### Problem details:
All lines containing the string "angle" must be copied from the entries.

### Available data:
○ ○ ○ ○

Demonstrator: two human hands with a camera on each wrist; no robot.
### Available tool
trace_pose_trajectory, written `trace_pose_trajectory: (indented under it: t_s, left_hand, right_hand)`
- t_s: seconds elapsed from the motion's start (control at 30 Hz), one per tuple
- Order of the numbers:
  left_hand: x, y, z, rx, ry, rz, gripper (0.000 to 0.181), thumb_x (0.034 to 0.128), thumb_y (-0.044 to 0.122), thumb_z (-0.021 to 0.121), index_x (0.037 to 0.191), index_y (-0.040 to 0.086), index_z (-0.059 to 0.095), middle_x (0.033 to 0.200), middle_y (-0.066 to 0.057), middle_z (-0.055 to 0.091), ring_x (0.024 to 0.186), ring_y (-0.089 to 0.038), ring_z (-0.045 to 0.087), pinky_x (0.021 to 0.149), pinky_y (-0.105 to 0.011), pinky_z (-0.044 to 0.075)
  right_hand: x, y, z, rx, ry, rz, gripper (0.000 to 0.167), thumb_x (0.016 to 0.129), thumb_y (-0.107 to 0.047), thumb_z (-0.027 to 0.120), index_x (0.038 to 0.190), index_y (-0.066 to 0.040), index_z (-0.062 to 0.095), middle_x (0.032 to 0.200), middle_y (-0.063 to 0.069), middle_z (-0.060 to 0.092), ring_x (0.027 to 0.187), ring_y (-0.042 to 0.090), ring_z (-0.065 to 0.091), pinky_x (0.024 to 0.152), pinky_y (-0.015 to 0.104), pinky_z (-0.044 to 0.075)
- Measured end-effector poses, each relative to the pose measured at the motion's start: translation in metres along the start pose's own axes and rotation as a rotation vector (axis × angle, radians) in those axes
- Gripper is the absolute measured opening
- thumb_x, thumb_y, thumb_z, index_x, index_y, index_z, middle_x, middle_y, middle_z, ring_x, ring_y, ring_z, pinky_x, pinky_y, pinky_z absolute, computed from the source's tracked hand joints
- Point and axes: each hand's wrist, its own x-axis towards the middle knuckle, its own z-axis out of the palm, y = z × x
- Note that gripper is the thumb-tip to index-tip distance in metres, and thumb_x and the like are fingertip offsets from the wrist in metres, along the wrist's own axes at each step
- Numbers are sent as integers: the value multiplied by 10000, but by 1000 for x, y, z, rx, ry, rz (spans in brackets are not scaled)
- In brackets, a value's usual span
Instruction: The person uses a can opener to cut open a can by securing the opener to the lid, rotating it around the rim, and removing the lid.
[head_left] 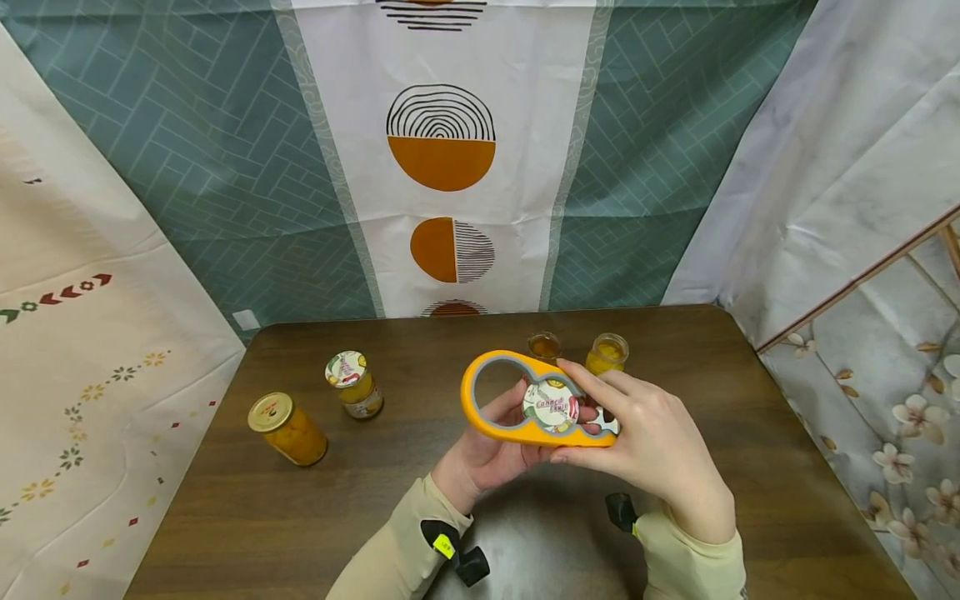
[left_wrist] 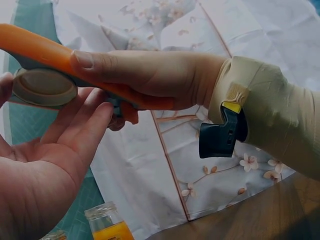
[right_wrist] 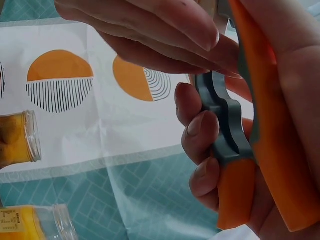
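An orange opener with grey-lined rings (head_left: 510, 431) is held up over the table in my right hand (head_left: 660, 433), thumb below and fingers over its end. In the right wrist view, right fingertips (right_wrist: 200, 127) curl round the opener's arm (right_wrist: 270, 115). A round printed lid (head_left: 551, 406) shows through its middle ring. My left hand (head_left: 487, 458) reaches from below and pinches the lid's edge between thumb and fingers. From the left wrist, the lid's pale underside (left_wrist: 44, 89) faces down beneath the opener (left_wrist: 42, 50), with no jar under it.
On the table's left stand a jar with a gold lid (head_left: 297, 437) and a smaller jar with a printed lid (head_left: 360, 392). Behind the hands are an uncovered jar of yellow contents (head_left: 606, 357) and an amber one (head_left: 543, 346). Patterned cloth (head_left: 645, 167) hangs behind the table.
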Motion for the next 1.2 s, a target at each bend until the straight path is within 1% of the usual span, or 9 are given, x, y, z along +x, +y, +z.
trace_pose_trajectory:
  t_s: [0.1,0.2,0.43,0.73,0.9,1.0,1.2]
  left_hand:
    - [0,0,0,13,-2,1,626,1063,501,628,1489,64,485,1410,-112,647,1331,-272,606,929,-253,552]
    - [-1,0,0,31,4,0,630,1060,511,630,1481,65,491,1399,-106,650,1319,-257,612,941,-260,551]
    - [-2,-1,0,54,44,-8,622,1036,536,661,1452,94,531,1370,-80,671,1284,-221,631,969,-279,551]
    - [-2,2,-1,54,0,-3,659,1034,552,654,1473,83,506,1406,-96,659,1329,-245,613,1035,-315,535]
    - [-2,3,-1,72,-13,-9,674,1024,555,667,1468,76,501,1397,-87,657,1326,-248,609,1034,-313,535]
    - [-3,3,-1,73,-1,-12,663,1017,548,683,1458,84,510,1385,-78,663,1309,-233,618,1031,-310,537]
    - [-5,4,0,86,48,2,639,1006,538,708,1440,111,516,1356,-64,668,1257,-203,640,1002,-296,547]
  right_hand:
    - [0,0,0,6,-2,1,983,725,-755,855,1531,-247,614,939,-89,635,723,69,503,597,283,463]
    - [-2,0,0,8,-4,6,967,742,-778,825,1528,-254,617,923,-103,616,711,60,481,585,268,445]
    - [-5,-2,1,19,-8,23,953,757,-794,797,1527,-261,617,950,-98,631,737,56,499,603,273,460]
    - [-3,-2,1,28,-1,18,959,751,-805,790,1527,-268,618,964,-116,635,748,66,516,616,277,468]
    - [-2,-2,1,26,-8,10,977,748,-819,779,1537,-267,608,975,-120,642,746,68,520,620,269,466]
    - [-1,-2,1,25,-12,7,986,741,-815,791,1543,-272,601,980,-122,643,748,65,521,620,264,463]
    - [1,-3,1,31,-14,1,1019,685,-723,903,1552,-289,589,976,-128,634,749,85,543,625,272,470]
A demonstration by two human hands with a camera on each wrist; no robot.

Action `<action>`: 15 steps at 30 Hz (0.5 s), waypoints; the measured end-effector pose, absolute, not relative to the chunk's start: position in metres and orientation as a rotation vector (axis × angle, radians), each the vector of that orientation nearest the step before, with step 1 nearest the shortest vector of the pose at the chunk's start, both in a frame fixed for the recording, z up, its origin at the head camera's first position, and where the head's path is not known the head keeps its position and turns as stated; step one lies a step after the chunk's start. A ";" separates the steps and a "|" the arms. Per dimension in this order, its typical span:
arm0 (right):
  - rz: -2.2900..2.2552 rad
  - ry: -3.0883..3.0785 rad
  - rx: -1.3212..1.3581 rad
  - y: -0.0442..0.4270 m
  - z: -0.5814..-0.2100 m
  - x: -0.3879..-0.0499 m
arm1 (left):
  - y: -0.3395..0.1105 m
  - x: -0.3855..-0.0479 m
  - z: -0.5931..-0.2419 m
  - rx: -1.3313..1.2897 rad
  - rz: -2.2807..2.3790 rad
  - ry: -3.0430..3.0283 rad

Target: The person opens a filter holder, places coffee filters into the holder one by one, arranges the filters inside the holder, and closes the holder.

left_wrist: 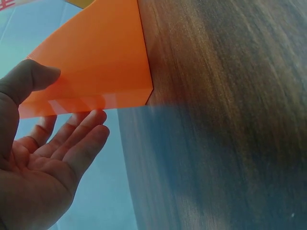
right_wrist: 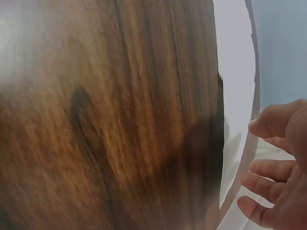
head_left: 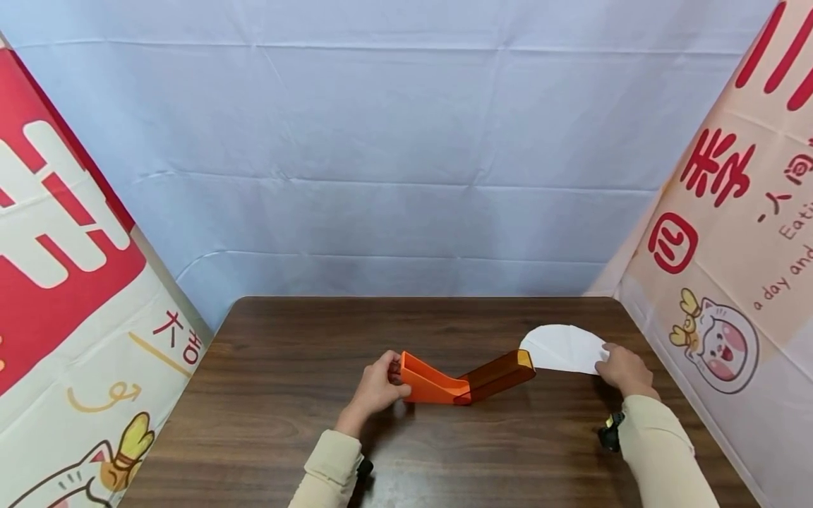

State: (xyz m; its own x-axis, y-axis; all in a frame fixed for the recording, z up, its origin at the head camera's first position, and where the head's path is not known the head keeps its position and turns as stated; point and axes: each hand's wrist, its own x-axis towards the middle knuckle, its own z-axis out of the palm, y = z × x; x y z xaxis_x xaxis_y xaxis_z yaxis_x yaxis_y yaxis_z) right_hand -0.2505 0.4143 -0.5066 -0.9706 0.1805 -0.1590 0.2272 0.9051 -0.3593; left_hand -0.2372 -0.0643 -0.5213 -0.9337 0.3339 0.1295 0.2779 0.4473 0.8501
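An orange case [head_left: 432, 383] lies on the table left of a white half-round sheet [head_left: 562, 347] that looks like folded paper. Hinged open from the case, a see-through brown lid [head_left: 495, 375] slants up to the right. My left hand [head_left: 379, 384] holds the case's left end; in the left wrist view its thumb [left_wrist: 45, 76] rests against the orange side, fingers at the end wall. By the sheet's right corner is my right hand [head_left: 624, 368], its fingers [right_wrist: 264, 187] loosely bent and spread. Whether they touch the sheet is hard to tell.
The dark wooden table [head_left: 286, 353] carries these things. A pale blue cloth [head_left: 381, 141] hangs behind it. Printed cloths stand along the left side [head_left: 95, 282] and the right side [head_left: 718, 247], the right one close to my right arm.
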 end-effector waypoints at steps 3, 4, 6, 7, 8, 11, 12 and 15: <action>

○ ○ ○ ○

### Answer area:
- Measured end-effector poses, each relative to the pose measured at the motion's start: translation in metres along the start pose's own axes and rotation as a rotation vector (axis × angle, radians) in those axes
Action `<action>`: 15 steps at 30 Hz (0.5 s), waypoints; the measured end-effector pose, absolute, not relative to the chunk's start: position in metres and orientation as a rotation vector (axis × angle, radians), each the vector of that orientation nearest the step before, with step 1 nearest the shortest vector of the pose at the chunk's start, both in a frame fixed for the recording, z up, its origin at the head camera's first position, and where the head's path is not known the head keeps its position and turns as stated; step one lies a step after the chunk's start. A ";" separates the steps and a "|" the arms. Per dimension in this order, its typical span:

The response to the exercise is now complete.